Improving Masked Autoencoders by Learning Where to Mask
This work addresses a bottleneck in self-supervised learning for computer vision by optimizing masking strategies, offering incremental improvements over random masking methods.
The paper tackled the problem of random masking in masked image modeling by proposing AutoMAE, a framework that learns adaptive masking strategies to focus on patches with higher information density, resulting in improved pretraining models on self-supervised benchmarks and downstream tasks.

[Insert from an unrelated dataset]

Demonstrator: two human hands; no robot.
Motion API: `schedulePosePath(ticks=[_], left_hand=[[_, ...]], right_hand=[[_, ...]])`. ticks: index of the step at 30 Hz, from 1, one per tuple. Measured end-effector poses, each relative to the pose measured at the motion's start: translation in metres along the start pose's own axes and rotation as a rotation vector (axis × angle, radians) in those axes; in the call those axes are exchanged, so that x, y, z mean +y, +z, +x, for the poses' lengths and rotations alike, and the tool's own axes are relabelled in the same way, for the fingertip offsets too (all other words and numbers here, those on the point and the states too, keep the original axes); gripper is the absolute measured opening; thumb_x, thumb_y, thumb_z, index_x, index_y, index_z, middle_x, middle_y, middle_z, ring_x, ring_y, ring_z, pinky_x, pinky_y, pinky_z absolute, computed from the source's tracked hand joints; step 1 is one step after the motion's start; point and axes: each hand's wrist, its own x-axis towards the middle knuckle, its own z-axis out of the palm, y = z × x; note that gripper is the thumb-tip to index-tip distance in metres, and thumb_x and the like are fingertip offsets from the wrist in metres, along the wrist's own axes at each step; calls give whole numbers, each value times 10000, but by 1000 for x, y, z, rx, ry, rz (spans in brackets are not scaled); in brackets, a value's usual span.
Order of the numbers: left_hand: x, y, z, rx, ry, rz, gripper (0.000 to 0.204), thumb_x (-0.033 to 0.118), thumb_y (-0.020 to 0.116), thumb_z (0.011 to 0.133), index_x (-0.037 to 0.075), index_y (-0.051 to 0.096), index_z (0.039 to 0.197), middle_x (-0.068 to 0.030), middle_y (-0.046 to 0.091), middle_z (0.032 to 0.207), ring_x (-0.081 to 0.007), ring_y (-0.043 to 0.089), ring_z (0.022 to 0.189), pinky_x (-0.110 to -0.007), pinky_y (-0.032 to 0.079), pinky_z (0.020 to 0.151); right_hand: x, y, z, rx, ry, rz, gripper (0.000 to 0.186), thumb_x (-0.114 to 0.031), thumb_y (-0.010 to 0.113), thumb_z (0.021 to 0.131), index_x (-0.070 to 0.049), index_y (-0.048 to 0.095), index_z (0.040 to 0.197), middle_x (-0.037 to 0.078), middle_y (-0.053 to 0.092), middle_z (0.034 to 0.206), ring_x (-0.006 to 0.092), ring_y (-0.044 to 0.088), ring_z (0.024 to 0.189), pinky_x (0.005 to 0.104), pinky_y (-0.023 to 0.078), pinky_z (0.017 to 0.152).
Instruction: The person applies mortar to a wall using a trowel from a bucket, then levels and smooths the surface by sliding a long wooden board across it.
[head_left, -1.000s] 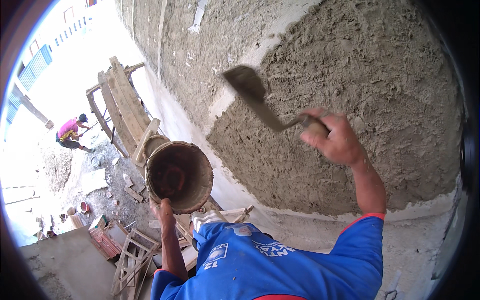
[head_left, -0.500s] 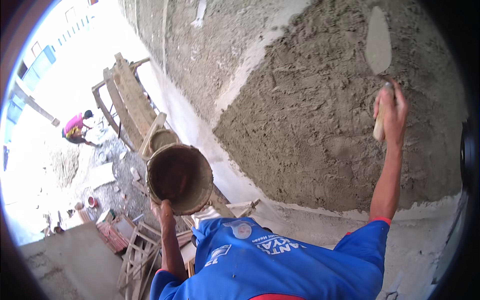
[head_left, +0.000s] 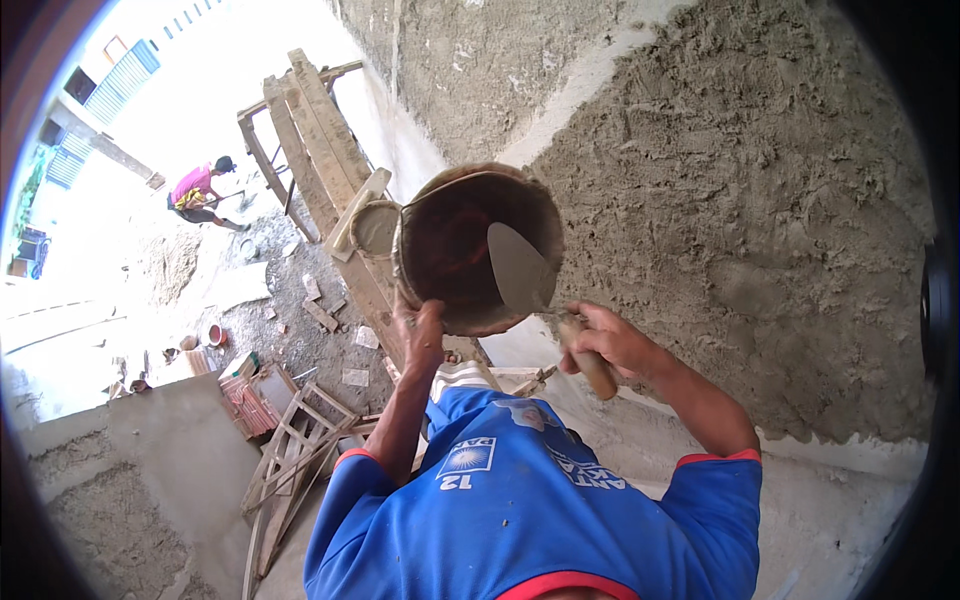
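My left hand [head_left: 420,332] grips a mortar-stained bucket [head_left: 407,265] by its near left rim, holding it up with its mouth tilted toward me. The inside is dark, and I cannot tell how much it contains. Closed around a wooden handle, my right hand [head_left: 605,340] holds a trowel [head_left: 518,268]. The pointed grey blade reaches over the bucket's mouth at its right side. Behind and to the right rises a wall [head_left: 740,230] with rough, wet-looking grey plaster on it.
Left of the bucket stands a plank scaffold [head_left: 318,130] with a small round container [head_left: 376,228] on it. A person in pink [head_left: 200,190] bends over a long tool at the far left. Wooden frames [head_left: 290,450] and rubble lie below on the left.
My right hand has brought the trowel down and left from the plastered wall to the bucket. The bucket has moved right and up in view. The person in pink is more upright.
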Motion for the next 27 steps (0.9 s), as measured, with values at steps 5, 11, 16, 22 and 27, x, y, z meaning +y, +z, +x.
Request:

Masked image modeling is a promising self-supervised learning method for visual data. It is typically built upon image patches with random masks, which largely ignores the variation of information density between them. The question is: Is there a better masking strategy than random sampling and how can we learn it? We empirically study this problem and initially find that introducing object-centric priors in mask sampling can significantly improve the learned representations. Inspired by this observation, we present AutoMAE, a fully differentiable framework that uses Gumbel-Softmax to interlink an adversarially-trained mask generator and a mask-guided image modeling process. In this way, our approach can adaptively find patches with higher information density for different images, and further strike a balance between the information gain obtained from image reconstruction and its practical training difficulty. In our experiments, AutoMAE is shown to provide effective pretraining models on standard self-supervised benchmarks and downstream tasks.